▶ [ABOUT THIS TASK]: Make a word-for-word copy of the entries below from their first line through the line with "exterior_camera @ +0", and add nothing.

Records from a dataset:
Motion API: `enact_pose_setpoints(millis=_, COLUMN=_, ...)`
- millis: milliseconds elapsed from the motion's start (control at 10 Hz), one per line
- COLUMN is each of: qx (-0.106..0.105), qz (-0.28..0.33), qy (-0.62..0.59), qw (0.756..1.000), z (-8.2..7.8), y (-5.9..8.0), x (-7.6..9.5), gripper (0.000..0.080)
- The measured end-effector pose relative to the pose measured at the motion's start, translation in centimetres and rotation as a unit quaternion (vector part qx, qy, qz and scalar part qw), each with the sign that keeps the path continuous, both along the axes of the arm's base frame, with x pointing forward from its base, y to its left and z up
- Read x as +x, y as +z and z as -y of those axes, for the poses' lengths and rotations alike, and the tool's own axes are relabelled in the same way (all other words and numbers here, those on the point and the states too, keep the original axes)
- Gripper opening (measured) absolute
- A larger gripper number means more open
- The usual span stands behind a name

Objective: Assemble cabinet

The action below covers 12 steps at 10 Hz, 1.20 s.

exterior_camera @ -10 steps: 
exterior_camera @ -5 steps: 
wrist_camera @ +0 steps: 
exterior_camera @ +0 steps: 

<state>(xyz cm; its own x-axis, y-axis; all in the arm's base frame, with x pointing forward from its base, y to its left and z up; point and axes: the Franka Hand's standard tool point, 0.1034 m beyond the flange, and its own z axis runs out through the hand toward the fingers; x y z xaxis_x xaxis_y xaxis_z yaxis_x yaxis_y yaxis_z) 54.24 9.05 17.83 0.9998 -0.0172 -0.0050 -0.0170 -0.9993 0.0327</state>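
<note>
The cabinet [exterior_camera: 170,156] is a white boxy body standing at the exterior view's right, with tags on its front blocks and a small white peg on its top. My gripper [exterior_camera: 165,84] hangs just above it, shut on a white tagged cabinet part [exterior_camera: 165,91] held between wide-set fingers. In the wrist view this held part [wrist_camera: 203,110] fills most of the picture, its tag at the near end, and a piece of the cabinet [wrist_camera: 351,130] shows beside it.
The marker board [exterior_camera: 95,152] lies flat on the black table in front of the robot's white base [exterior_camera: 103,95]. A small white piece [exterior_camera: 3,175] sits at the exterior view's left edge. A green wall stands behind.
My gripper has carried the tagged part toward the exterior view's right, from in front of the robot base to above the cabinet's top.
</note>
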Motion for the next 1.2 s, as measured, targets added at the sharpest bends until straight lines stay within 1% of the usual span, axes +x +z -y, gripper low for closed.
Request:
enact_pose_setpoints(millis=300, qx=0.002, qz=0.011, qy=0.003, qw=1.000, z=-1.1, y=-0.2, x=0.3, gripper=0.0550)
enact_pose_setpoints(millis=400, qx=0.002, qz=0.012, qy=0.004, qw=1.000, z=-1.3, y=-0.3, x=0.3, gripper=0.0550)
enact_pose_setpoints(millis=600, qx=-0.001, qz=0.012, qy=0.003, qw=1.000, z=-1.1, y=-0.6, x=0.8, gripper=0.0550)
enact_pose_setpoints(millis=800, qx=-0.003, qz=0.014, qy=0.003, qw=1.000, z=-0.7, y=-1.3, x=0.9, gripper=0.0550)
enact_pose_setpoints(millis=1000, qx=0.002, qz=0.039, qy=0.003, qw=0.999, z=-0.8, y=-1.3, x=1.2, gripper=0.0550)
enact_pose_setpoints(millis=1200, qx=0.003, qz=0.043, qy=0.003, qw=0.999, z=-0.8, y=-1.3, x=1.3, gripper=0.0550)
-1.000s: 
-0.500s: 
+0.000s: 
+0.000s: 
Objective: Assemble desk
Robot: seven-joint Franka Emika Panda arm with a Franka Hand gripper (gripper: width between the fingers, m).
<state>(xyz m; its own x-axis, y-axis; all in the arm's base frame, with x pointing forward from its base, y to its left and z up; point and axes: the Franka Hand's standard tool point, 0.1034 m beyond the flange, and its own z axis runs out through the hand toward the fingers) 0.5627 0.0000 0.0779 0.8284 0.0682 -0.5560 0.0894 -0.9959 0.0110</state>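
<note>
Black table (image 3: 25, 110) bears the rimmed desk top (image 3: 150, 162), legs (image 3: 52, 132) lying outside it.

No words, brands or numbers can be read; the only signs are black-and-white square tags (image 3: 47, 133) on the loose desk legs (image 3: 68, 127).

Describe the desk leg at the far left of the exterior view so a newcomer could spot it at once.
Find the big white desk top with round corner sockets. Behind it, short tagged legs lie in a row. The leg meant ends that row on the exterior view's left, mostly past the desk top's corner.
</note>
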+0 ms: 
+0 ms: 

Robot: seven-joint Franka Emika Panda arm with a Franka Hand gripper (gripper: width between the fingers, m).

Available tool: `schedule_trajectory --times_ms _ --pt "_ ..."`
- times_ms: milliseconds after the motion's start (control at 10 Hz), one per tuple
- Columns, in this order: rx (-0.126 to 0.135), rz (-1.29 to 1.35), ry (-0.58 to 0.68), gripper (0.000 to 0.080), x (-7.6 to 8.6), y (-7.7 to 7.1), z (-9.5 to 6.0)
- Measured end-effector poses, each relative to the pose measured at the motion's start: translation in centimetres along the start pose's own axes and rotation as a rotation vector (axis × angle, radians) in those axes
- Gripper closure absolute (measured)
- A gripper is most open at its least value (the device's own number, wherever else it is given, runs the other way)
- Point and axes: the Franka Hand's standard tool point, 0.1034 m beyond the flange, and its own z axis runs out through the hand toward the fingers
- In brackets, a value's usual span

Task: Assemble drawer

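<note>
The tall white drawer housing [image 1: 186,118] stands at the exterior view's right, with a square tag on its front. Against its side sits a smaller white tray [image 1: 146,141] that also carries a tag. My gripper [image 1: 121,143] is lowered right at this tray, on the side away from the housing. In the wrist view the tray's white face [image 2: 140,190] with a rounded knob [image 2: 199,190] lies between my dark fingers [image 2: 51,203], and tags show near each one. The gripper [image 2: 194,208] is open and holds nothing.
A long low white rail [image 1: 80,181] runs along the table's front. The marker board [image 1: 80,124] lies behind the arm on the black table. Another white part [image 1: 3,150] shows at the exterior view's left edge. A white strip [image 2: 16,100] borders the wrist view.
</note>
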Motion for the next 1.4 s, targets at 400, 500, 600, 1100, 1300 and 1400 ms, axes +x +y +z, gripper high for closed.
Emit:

▶ [RESPONSE FOR THIS EXERCISE]:
Motion API: `enact_pose_setpoints(millis=_, COLUMN=_, ...)`
- millis: milliseconds elapsed from the motion's start (control at 10 Hz), one per line
- COLUMN is each of: qx (-0.106..0.105), qz (-0.28..0.33), qy (-0.62..0.59), qw (0.756..1.000), z (-8.2..7.8), y (-5.9..8.0), x (-7.6..9.5), gripper (0.000..0.080)
- The measured end-effector pose relative to the pose measured at the motion's start, translation in centimetres and rotation as a unit quaternion (vector part qx, qy, qz and scalar part qw), each with the sign that keeps the path continuous, both along the axes of the arm's base frame, with x pointing forward from its base, y to its left and z up
- Read x as +x, y as +z and z as -y of those axes, for the poses' lengths and rotations alike, and the tool's own axes are relabelled in the same way (all other words and numbers here, those on the point and the states too, keep the original axes)
- Gripper opening (measured) absolute
- A larger gripper number means more open
- The usual span stands behind a name

Objective: Assemble cabinet

The action below covers 12 steps at 10 Hz, 1.20 s.

exterior_camera @ -10 steps: 
exterior_camera @ -5 steps: 
wrist_camera @ +0 steps: 
exterior_camera @ +0 steps: 

No more work is needed on this exercise.